**The problem**
Each line starting at the one that contains "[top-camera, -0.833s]" and ending at the one that contains "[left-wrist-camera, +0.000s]" must be returned exactly, and the rest of the listing is left out.

**Raw data**

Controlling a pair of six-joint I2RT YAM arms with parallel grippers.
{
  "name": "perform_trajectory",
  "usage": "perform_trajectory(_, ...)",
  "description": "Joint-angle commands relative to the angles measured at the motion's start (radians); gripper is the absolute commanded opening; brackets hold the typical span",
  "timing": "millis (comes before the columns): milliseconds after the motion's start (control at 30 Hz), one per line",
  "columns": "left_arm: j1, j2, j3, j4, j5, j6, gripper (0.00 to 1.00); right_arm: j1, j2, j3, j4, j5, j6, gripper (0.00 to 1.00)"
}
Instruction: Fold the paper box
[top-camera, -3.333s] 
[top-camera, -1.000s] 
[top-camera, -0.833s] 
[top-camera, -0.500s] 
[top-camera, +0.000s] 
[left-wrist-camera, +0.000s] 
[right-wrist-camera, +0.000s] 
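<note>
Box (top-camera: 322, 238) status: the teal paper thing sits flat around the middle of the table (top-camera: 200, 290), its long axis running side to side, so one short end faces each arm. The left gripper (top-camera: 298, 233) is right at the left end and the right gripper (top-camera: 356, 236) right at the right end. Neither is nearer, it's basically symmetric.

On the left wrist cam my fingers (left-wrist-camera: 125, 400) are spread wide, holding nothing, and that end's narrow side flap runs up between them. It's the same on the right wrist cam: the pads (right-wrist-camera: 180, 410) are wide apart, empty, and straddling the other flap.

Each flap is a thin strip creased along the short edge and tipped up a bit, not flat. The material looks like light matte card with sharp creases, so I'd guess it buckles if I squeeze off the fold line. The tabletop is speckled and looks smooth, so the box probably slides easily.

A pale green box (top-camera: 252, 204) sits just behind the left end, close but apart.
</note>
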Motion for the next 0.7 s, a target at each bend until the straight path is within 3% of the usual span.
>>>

**Answer for this exercise**
[top-camera, -0.833s] 
[top-camera, -0.500s] 
[top-camera, +0.000s] 
[left-wrist-camera, +0.000s] 

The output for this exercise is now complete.